Mr. H.B. lrving's opening night of the Shaftesbury on Thursday was made historical by the enthusiasm of the audience. Old friends of his distinguished father and many well-wishers gave him a magnificent "send off." He emerged triumphantly from the ordeal of comparison in the great twin parts of Lesurques and Dubosc in The Lyons Mail, that picturesque melodrama which has been given a niche in dramatic fame far above its deserts by the genius of Irving the elder. When at the close on Thursday night Mr. H.B. Irving expressed the hope that he had made the play interesting, both to those to whom it was new and to those who were familiar with it in the old days at the Lyceum, there was one great shout of "You have". The earnestness of the performance could not be resisted, and those who critically opined that it lacked a trifle in power were overwhelmed. The new Irving is worthy to play his father's parts.

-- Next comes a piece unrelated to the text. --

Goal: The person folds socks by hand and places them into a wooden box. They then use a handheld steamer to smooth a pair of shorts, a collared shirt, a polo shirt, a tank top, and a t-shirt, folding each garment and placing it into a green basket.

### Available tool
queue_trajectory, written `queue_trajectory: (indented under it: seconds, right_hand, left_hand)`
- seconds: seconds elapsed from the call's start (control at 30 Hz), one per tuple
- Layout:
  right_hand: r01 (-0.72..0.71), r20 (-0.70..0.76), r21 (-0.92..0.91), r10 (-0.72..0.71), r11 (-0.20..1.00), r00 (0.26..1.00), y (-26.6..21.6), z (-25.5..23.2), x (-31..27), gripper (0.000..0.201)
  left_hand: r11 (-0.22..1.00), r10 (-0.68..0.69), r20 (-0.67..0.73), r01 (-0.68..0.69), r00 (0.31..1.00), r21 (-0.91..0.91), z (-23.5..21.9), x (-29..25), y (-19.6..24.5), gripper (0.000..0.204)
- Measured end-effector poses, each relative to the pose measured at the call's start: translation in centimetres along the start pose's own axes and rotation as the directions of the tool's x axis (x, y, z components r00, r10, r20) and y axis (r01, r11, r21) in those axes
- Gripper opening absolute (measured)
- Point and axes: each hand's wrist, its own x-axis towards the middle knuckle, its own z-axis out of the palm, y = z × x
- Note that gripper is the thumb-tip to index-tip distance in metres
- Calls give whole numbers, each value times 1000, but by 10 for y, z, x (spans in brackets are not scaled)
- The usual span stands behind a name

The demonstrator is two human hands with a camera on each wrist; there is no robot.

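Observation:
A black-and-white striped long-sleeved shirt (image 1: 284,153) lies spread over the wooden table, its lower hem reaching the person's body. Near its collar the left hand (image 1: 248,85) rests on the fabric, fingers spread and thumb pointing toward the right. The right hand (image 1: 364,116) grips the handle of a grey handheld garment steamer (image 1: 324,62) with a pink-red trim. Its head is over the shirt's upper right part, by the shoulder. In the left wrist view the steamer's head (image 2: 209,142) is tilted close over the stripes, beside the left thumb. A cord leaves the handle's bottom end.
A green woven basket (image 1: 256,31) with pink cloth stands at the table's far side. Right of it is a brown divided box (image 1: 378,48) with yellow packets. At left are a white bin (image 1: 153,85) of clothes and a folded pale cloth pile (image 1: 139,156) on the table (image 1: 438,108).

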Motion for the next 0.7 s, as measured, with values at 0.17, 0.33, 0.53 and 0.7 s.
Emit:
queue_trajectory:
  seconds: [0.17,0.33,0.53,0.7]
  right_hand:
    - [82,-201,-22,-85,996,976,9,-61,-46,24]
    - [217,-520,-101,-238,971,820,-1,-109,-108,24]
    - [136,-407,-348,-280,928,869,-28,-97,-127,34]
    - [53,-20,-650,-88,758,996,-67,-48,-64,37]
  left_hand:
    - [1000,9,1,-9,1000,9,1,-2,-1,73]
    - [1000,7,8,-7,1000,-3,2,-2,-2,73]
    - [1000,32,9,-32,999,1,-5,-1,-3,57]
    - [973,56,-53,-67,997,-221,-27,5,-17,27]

The actor Bransby Williams (wearing Irving's costumes from the original production) revived The Lyons Mail at the Lyceum Theatre in 1923 followed by that of John Martin Harvey at the Savoy Theatre in 1930.

==Adaptations==
There were a number of adaptations of Reade's work, notably a 1916 silent film The Lyons Mail directed by Fred Paul and a 1931 talkie, The Lyons Mail, made at Twickenham Studios by the director Arthur Maude.